Work instruction — Repeat only the lines running from the beginning of the material through the line that contains "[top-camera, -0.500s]".

Supplied data —
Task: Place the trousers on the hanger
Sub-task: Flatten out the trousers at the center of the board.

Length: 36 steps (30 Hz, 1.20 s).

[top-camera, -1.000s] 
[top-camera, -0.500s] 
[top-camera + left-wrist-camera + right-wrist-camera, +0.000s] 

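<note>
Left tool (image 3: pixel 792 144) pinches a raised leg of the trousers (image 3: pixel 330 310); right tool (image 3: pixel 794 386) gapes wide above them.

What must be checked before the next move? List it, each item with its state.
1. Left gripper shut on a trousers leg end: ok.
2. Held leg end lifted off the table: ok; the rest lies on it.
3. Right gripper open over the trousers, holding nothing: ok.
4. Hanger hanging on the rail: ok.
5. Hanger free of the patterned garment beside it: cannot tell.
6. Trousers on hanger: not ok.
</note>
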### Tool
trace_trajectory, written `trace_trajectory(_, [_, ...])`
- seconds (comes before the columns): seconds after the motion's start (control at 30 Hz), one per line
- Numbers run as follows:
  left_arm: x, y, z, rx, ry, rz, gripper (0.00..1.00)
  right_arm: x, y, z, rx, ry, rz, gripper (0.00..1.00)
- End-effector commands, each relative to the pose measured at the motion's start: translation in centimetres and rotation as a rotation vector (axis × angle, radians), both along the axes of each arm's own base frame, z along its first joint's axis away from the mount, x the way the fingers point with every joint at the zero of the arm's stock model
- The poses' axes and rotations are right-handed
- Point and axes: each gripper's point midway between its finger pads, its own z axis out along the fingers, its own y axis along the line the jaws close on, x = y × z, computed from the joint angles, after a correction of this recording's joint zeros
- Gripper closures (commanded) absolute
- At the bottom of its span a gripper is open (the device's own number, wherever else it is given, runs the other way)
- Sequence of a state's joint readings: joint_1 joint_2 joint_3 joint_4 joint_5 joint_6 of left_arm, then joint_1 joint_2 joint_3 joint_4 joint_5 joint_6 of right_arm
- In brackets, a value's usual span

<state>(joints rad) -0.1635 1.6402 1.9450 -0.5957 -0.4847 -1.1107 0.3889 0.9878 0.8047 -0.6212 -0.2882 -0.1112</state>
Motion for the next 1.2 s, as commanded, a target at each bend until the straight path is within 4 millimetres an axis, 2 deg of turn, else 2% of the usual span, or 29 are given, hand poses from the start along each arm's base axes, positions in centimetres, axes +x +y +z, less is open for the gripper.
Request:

Written solution —
Task: Place the trousers on the hanger
Sub-task: Flatten out the trousers at the center of the board.

Length: 36 steps (30 Hz, 1.20 s).

[top-camera, -1.000s] 
[top-camera, -0.500s] 

The answer is complete, and the exercise is done.